Case Study 2: Our Savior's Lutheran Church
During the summer of 1994 1 was asked by the people of Our Savior's Lutheran Church, Harlow, North Dakota, to work with them and advise them on the closing of their congregation. At that time Our Savior's had just voted to close. They were without a pastor. I am the pastor of the neighboring parish (and they referred to me as an "experienced expert," having just worked through the closing of one of my congregations).
I met with the people of Our Savior's several times. Many of the legal details were a hassle for them due to their age and health. We got through the details with help from our Synod office (Eastern North Dakota) and using the "Steps in the Dissolution of a Congregation" as a guide.
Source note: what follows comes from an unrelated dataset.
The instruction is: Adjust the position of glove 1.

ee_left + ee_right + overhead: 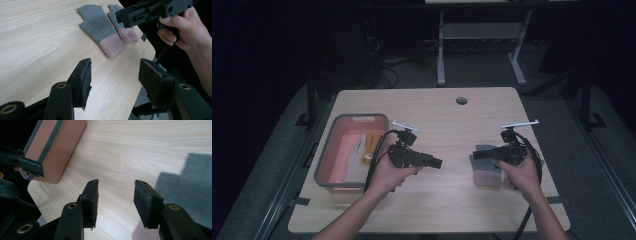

For an actual closing they chose an afternoon service. They wanted little publicity, just to close quietly. At first fellowship and coffee after the closing service seemed impossible for these women, but the other churches in their parish gladly volunteered to serve. The closing was attended by members, former members, area people, and area clergy. It was led by the parish intern, the former bishop, and myself. We had a Service of Holy Communion using Setting One from the LBW and the "Closing of a Congregation" from the Occasional Services book. I presided in the service; the former bishop presided over the closing,
Much of the service was like the closing of Antelope Valley, but there was no time of sharing in the service or former pastors. There had been a lot less publicity.
This congregation never changed their worship schedule, they kept the regular worship schedule until the 10/2/94 closing date. These people always changed the subject when I brought up church membership and participation after the closing of Our Savior's. They had individually been visited by the intern encouraging them to attend worship elsewhere after the closing. They would talk about the closing, but never beyond the actual closing date, unless dealing with a property concern. As of this writing there are still no members who have transferred to other churches. They shared little of the emotions they were feeling.
SOME OBSERVATIONS. Closing a congregation is hard. It is even harder for a pastor when the members join no other churches. I had no track record with these people. I think that is part of why my encouraging them to look for other churches went unheeded. When there is no past, no built up trust, the advice of the clergy helping with the closing has little impact, and is taken to be not as important. When the people are unwilling, or unable, to deal with the grief of the closing of their congregation, I wonder if or when acceptance sets in. Maybe a period of denial continues until one can accept the reality of the situation.